Mais Valve a d'autres atouts dans la manche, et assure un suivi exemplaire avec son titre Team Fortress 2 depuis plus de deux ans. A intervalles réguliers, le studio offre des nouvelles maps, des mises à jours intensives pour toutes les classes de personnages et continue même un marketing agressive grâce à des BD, blogs ou autres vidéos (Meet The...). Et tout ça gratuitement. A se demander comment se fait-il que la manière de fonctionner entre studios change du tout au tout.

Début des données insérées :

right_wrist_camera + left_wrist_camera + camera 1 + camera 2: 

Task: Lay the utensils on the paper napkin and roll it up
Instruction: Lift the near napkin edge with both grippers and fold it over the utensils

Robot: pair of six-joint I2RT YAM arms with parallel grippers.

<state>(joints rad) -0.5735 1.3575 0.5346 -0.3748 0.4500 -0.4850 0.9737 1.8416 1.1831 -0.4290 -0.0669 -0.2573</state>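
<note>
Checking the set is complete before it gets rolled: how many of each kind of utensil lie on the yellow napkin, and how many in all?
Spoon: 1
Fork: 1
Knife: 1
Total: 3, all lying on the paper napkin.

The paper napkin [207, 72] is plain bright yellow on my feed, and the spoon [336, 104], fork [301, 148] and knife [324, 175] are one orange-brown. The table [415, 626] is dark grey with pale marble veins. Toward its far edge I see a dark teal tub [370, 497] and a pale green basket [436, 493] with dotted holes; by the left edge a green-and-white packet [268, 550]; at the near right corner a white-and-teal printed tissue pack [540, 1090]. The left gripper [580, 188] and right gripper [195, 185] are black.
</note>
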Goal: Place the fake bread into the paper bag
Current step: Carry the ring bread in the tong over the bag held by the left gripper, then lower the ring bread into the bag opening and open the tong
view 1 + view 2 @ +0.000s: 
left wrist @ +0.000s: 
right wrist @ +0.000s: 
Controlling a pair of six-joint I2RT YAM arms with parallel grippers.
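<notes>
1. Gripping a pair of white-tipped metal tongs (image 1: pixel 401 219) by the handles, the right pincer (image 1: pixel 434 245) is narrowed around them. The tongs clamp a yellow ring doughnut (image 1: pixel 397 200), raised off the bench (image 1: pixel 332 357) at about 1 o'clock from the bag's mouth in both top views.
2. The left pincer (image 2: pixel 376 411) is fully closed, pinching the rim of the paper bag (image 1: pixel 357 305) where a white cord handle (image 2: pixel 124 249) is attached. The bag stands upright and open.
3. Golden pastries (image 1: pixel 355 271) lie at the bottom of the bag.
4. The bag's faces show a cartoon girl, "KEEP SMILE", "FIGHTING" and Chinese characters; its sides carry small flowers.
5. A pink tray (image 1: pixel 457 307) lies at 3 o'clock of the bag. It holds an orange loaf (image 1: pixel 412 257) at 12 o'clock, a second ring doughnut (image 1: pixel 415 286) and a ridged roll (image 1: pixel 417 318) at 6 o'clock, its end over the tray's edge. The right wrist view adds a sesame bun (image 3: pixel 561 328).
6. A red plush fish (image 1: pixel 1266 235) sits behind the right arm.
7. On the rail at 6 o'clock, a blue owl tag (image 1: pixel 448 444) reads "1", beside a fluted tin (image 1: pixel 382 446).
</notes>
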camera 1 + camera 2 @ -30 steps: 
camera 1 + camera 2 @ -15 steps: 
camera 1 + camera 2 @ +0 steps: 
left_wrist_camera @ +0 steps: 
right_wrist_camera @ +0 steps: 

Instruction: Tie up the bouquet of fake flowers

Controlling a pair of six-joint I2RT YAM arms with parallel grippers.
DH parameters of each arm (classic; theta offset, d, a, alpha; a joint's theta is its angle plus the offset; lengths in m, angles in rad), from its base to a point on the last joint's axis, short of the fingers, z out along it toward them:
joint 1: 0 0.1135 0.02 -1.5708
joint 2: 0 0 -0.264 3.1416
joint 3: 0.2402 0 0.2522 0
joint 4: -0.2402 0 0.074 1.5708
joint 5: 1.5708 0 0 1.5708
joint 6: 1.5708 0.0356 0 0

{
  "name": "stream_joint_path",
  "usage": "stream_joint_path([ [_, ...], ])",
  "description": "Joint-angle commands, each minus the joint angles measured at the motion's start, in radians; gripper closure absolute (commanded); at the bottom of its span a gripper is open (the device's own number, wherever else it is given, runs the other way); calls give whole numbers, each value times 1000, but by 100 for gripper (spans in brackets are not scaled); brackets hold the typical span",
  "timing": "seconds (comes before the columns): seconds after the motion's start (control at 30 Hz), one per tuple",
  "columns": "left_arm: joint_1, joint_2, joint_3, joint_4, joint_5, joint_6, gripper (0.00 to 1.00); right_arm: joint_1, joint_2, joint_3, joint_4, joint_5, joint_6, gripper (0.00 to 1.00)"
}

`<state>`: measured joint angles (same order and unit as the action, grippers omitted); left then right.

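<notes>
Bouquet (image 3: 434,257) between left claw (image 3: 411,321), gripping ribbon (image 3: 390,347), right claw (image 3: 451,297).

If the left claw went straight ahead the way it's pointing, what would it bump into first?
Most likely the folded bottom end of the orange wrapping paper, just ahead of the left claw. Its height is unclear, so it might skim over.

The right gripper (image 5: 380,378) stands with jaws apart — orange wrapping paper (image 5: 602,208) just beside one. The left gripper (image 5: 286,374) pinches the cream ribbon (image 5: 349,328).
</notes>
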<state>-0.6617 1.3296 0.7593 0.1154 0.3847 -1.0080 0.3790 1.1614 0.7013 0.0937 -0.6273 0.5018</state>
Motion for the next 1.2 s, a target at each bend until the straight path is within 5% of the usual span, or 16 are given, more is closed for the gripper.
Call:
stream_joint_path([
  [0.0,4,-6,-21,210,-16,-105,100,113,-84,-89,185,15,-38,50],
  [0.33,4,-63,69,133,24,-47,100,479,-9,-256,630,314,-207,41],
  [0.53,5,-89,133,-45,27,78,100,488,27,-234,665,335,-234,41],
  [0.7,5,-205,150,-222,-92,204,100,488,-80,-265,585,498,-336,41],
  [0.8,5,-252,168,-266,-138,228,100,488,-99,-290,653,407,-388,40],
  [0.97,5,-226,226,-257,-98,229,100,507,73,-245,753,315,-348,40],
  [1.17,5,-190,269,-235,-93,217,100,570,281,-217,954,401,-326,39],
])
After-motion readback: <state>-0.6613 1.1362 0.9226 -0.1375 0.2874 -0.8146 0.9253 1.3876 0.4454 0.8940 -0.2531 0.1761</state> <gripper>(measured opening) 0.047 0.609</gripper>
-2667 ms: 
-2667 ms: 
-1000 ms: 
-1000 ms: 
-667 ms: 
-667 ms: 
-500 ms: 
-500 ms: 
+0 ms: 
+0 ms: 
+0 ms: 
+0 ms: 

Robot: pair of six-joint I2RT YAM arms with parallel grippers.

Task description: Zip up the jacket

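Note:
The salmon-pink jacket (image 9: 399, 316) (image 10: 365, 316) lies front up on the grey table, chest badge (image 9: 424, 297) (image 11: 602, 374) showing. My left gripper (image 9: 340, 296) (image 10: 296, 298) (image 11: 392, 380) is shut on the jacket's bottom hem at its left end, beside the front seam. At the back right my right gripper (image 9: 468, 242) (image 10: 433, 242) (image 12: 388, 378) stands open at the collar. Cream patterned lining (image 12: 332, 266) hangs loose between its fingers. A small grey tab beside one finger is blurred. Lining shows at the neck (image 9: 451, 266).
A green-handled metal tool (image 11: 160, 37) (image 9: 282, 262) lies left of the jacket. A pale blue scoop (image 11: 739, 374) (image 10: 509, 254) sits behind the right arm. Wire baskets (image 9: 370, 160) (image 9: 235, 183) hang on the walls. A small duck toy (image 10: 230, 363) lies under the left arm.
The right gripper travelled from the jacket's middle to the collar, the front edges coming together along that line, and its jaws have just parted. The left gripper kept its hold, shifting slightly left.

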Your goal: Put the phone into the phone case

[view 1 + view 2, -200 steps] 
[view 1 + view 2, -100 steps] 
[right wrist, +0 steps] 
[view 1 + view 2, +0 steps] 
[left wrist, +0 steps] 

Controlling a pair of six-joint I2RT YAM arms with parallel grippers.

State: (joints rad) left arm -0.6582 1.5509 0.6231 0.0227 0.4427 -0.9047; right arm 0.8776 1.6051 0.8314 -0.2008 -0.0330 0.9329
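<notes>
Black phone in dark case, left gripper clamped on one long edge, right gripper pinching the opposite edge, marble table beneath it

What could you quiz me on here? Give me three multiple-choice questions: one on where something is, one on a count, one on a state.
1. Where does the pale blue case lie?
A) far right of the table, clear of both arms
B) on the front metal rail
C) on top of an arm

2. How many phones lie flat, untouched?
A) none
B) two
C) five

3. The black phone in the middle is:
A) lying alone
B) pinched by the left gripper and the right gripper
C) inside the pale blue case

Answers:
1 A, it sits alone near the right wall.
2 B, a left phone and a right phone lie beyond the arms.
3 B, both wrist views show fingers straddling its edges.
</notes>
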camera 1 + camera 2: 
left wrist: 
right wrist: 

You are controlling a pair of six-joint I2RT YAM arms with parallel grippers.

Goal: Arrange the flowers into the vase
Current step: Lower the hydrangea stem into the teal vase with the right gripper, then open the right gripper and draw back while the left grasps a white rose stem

Ces deux dernières années, on constate aussi sur console une tendance malheureuse: les éditions collectors (je reviendrais peut-être dessus plus tard). Ces éditions, afin de motiver le joueur, contiennent maintenant des "plus" que l'on ne trouve pas dans le jeu de base, ou que l'on doit payer sur le net. Mais cela se limite à des armures, lieux ou armes en plus, ce qui est d'autant plus ridicule.
Mais j'ai découvert dernièrement une autre forme de DLC, le "DLC de récompense", grâce au système Uplay d'Ubisoft. Mis en place avec Assassin' Creed 2, c'est une sorte de Xbox Live interne juste pour leurs jeux, qui permet, après avoir débloqué certains succès, d'avoir des points de la même manière que sur 360, et de les échanger contre des DLC gratuitement. Sur AC2, ça va même jusqu'à offrir un niveau supplémentaire, en plus de costume et autres objets bonus. C'est plutôt bien fichus, ça motive le joueur à finir le jeu dans tous ses recoins, et on obtient suffisament de points pour acheter tous les bonus disponibles. Et ça va continuer avec leurs prochains gros jeux comme Splinter Celle Conviction ou encore R.U.S.E... Une attention bienvenue...

Bon, je fais l'impasse sur d'autres choses, comme les DLC pour avatars sur 360, je pense que tout le monde a pigé que c'était n'importe quoi.

NB: cet article peut subir nombre de modifications et ne constitue que mon avis. Je mettrais à jour, peut-être, si il y a des réclamations ou encore des insultes (qui d'ailleurs, rebondissent sur mon corps comme des mojitos allégés).